Current state of play
At time of writing, our crude oil sentiment indicators point to the fact the market remains in a highly reactive geopolitical regime. Gulf security risks and shipping disruptions continue to support an underlying geopolitical premium in prices. At the same time diplomatic engagement and the potential use of strategic reserves introduce a counterweight that may limit extreme price spikes. This combination explains the unusually high volatility observed between early March and the present.
How narrative-driven oil analytics provides edge during geopolitical crises
During geopolitical crises traditional oil market indicators often lag the speed at which information reaches financial markets. Inventory data, production reports and official statistics are typically released with delays, while energy markets respond immediately to emerging developments across geopolitics, security and policy.
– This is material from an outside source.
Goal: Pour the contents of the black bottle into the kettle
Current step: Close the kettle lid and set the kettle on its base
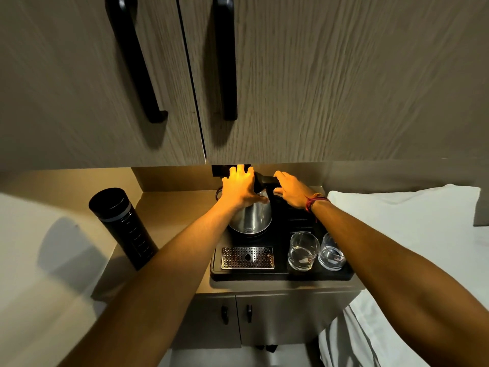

This is where modern AI-driven oil analytics of the kind we provide here at Permutable prove their value. Rather than relying solely on lagging physical market indicators, our intelligence layer analyses large volumes of global news, policy signals and macro developments to detect shifts in market narratives as they occur.
Our approach to oil analytics focuses on transforming unstructured global information into structured market intelligence. By applying natural language processing and topic level sentiment modelling to thousands of daily news signals, the platform identifies which themes are gaining momentum across the global information landscape and how those themes relate to commodity price movements.
In the current Middle East crisis our analytics reveal how Brent’s volatility has been driven by a combination of escalating geopolitical risk, intensifying supply disruption narratives and rapid shifts in policy expectations. Tracking these narrative dynamics provides traders and analysts with an early view of when the market is beginning to price in new risks or unwind existing ones.
This type of insight allows the clients we work with to better navigate market volatility by helping them to identify the drivers shaping commodity price behaviour before those dynamics are fully reflected in traditional market indicators.